眉間を顰めてそれから軽く俯く。冷静にならなくては思った朔夜が出ようとした足を、一つ先に夢叶はズボンを握ることで止めた。

「懐かしかったんだよ…」
ズボンの裾を持ったまま、瞳を上げて見る夢叶をこんがらがった感情で見下ろしたまま朔夜は口にした。
「…彼はヘテロだよ…僕らとは違う。それに本当に懐かしかった一瞬を思い出しただけなんだって」
言葉を纏めるより先に口に出して、必死に心情を伝えようとする夢叶に朔夜は振り切る真似も出来ずに、もう一度夢叶の隣に腰を落とした。
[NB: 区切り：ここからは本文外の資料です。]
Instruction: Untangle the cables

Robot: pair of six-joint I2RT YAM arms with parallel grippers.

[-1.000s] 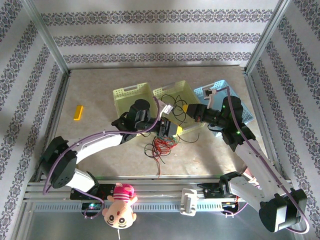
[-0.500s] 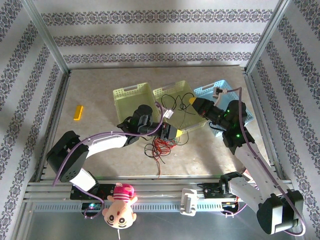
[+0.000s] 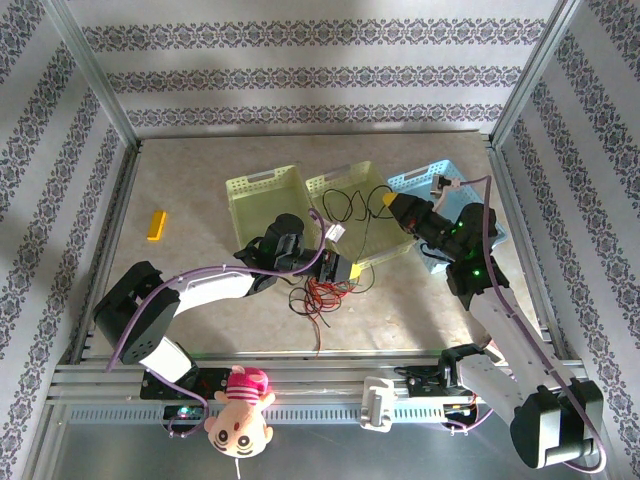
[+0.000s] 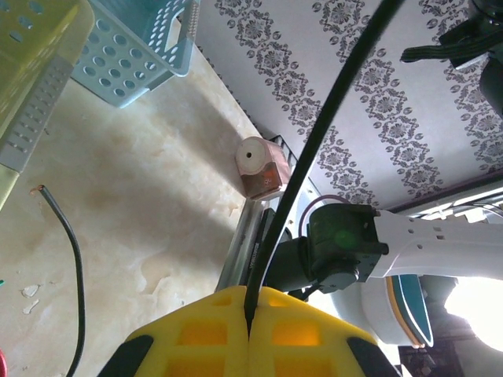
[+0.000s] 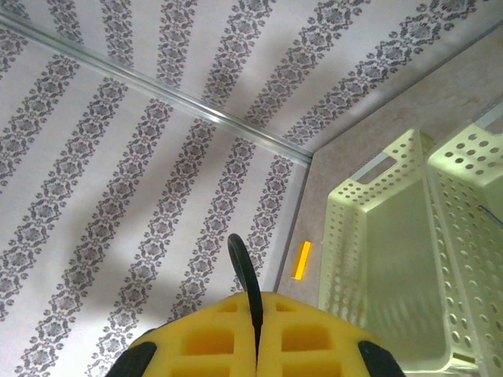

手を離した夢叶はホッとしたと言わんばかりに吐息をつき、散らかしたアルバムを手に取り本棚へと直していく。傍にあったアルバムを手にし、それを渡すと夢叶は一冊一冊を丁寧に、年齢順にきちんと収めていった。
「几帳面だな…」
「そうかな?…」
高さの優劣はややあるものの、卒業年齢に合わせた直し方に朔夜は感心した。
「俺は適当にどっかに直したからな」
それこそ此処へ来て以来、一度も触っているところを目にしたことが無い夢叶は小首を傾げる。朔夜は大雑把な部分も多々あり、押入れの奥へ箱ごとぶち込んでそのままにしているというのが本当だった。